■ Exercise goal: Filter the lines below, copying only those with the string "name".

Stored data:
________________________

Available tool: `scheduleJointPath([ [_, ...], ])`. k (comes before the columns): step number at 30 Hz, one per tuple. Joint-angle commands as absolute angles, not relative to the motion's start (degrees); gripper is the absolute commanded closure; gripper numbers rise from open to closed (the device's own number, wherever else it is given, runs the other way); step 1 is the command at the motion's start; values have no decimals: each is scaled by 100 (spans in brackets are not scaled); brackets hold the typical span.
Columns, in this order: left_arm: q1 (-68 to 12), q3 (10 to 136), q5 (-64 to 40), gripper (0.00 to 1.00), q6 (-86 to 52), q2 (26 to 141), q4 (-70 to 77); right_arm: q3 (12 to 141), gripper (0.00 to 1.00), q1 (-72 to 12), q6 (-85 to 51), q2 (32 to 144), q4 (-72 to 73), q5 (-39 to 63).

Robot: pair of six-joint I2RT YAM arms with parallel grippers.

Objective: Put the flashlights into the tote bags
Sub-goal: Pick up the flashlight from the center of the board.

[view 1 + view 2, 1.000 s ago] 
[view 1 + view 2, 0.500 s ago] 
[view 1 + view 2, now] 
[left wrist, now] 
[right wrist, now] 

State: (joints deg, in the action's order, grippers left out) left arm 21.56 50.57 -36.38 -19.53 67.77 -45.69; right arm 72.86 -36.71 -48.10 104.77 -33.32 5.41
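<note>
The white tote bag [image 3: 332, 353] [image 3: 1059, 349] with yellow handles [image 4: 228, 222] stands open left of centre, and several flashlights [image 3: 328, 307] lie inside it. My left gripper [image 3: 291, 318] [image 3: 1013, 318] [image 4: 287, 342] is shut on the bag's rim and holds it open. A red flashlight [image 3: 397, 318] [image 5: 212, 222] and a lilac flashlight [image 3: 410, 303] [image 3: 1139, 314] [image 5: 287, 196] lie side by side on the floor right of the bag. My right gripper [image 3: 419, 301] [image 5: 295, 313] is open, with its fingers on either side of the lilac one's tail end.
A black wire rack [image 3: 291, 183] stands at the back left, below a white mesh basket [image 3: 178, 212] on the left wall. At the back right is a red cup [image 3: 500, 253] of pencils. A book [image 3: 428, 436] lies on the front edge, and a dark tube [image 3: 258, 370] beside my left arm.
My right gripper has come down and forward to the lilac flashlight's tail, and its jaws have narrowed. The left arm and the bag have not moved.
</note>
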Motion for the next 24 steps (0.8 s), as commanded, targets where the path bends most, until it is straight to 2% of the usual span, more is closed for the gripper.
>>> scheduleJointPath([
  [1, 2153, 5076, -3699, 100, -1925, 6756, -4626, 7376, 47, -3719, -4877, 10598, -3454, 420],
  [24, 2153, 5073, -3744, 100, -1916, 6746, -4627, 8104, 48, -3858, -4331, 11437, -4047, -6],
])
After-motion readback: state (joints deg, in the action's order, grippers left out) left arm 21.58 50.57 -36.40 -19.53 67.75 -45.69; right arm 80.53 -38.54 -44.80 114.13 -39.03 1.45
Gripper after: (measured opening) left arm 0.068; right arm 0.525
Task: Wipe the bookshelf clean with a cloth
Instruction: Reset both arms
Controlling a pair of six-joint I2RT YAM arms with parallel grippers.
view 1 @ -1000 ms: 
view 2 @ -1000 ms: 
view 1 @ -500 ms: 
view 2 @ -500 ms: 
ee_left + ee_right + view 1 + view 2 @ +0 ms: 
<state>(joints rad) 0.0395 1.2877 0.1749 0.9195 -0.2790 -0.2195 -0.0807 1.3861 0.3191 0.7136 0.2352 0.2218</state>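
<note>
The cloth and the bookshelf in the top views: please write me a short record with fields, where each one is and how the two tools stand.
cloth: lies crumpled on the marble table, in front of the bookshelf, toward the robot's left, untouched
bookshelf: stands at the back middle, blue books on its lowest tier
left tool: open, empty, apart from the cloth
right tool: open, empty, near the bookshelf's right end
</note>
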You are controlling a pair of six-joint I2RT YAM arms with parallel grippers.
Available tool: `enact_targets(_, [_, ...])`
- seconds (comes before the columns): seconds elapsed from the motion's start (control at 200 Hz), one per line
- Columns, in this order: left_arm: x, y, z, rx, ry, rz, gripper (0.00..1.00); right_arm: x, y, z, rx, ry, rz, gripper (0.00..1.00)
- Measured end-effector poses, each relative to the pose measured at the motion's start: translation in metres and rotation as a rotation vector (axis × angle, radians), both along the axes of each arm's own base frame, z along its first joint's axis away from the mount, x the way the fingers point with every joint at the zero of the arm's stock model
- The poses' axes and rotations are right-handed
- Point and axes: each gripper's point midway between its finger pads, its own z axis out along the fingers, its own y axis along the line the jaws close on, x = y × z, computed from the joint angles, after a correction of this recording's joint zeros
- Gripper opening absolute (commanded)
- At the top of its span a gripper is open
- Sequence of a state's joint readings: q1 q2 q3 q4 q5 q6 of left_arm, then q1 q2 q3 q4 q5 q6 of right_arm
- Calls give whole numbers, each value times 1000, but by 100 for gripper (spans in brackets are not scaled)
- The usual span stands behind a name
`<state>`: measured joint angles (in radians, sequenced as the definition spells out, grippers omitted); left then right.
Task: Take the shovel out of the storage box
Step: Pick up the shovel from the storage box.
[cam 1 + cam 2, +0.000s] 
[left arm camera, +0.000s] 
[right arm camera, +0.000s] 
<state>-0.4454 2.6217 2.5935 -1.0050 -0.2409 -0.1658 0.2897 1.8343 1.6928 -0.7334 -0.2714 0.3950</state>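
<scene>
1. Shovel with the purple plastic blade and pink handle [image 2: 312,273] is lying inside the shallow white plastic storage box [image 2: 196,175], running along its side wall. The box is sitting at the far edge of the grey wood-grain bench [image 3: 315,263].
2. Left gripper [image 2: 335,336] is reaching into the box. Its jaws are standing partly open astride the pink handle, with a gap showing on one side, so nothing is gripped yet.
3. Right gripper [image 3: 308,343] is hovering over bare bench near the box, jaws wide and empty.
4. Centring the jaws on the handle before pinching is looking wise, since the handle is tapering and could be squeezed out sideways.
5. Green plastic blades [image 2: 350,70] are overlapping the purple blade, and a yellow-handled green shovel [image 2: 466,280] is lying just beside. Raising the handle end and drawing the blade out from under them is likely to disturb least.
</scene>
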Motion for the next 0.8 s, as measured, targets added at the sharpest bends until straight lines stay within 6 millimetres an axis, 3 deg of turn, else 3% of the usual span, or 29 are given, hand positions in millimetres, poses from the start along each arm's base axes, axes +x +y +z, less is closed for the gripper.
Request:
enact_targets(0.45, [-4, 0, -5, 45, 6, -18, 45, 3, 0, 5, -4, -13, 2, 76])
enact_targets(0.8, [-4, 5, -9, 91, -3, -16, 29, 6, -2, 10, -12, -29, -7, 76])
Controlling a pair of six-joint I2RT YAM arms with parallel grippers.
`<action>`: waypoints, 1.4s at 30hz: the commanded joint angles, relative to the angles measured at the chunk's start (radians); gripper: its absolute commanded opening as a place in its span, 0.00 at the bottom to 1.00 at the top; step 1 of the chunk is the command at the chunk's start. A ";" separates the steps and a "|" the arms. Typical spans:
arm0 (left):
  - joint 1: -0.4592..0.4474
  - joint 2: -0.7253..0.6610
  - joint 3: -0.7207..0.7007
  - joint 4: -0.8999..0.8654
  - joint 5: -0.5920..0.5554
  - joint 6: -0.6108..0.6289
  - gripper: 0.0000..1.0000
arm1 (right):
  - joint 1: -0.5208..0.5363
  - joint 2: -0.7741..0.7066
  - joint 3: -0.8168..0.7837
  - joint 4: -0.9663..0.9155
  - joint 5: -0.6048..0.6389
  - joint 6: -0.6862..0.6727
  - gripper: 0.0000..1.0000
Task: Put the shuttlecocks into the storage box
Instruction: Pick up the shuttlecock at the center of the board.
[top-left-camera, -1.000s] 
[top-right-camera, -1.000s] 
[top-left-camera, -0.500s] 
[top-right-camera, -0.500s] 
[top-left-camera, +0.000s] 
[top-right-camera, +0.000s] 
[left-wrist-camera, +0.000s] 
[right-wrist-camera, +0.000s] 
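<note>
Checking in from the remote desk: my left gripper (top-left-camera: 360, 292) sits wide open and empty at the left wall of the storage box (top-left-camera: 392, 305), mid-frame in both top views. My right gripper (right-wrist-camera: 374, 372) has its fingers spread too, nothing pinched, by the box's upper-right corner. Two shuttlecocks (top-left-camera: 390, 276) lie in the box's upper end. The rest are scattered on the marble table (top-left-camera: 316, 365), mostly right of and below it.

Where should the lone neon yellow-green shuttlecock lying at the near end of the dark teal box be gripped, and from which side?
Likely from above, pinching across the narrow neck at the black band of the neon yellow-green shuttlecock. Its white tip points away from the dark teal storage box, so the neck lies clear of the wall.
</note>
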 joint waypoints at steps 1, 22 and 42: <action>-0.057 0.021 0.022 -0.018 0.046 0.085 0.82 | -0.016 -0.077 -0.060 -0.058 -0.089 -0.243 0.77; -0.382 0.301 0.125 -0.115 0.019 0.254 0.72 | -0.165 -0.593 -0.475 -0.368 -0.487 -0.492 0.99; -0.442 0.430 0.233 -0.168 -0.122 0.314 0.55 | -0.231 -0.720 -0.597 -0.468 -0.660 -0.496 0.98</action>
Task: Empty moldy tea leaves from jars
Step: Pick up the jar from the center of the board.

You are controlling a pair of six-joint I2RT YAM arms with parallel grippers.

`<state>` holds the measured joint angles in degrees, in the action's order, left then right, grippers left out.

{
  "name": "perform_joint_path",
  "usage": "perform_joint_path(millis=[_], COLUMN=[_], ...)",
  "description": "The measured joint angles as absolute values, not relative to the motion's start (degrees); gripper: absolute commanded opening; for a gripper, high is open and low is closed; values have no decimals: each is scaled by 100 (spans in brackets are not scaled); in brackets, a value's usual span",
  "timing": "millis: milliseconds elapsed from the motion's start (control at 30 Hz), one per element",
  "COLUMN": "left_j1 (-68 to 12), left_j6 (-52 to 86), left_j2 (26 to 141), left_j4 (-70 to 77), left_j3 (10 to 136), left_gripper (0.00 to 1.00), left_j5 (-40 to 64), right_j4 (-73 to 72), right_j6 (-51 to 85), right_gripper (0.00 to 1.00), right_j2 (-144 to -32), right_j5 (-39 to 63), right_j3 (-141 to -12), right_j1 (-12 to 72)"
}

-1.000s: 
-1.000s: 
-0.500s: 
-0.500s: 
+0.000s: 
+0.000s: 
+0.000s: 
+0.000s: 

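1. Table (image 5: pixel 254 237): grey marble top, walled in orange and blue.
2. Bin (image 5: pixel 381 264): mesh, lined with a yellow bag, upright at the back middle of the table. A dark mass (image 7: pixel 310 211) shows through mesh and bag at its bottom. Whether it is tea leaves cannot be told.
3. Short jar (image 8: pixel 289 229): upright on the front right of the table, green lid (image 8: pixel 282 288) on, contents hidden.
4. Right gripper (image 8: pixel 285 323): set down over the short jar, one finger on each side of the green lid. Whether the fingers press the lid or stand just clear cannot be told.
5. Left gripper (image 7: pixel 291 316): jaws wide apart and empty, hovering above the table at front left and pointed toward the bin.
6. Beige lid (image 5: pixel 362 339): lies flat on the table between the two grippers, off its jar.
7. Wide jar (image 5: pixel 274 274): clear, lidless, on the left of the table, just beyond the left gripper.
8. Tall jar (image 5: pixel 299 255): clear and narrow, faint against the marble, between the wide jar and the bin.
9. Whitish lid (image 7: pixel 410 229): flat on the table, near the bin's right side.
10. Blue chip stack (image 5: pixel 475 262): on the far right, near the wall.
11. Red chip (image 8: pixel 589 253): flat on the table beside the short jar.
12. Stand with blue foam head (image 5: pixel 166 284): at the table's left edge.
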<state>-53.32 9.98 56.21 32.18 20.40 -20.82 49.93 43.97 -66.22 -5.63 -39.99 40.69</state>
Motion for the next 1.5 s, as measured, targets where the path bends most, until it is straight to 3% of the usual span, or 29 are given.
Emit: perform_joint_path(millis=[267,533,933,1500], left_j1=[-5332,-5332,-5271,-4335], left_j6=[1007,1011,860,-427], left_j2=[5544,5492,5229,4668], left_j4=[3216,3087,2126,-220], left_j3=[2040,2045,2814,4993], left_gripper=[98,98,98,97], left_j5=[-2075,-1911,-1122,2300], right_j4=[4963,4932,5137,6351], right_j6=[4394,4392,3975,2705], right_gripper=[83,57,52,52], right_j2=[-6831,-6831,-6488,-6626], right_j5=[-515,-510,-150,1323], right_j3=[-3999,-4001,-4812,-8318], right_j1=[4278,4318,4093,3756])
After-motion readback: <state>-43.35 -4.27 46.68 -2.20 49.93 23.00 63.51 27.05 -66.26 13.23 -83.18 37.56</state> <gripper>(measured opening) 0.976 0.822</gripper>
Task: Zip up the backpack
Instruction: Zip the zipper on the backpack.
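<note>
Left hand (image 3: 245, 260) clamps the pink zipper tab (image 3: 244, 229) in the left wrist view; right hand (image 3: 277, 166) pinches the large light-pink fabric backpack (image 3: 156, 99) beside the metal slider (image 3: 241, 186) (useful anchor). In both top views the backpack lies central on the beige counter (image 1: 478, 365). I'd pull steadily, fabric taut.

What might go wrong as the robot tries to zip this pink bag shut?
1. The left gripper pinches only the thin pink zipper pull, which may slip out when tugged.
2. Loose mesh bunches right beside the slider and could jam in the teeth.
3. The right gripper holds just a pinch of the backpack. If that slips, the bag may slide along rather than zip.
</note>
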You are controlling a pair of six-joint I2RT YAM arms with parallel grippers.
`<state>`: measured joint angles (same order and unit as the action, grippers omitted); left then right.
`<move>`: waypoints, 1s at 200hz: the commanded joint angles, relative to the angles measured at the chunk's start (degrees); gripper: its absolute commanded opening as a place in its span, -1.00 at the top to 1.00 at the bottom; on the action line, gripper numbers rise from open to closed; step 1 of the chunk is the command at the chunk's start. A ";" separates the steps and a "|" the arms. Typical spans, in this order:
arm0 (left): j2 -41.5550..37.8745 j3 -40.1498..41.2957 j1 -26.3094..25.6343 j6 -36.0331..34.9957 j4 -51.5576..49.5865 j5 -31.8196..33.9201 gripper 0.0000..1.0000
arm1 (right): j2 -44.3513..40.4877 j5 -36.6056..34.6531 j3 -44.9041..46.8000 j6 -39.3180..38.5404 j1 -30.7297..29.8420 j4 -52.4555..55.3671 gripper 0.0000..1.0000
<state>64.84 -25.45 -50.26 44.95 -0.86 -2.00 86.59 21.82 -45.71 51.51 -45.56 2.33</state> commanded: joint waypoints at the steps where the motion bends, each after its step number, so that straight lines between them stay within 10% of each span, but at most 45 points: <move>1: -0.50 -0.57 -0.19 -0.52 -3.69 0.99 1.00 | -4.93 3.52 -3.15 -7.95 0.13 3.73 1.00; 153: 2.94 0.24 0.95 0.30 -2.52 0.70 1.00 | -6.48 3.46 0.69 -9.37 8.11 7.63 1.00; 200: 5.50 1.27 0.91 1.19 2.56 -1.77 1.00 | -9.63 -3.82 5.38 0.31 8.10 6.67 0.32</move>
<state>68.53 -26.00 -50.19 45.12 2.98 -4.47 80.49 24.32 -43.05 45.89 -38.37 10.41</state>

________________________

■ Response area:
- The usual span stands behind a name
  "name": "perform_joint_path",

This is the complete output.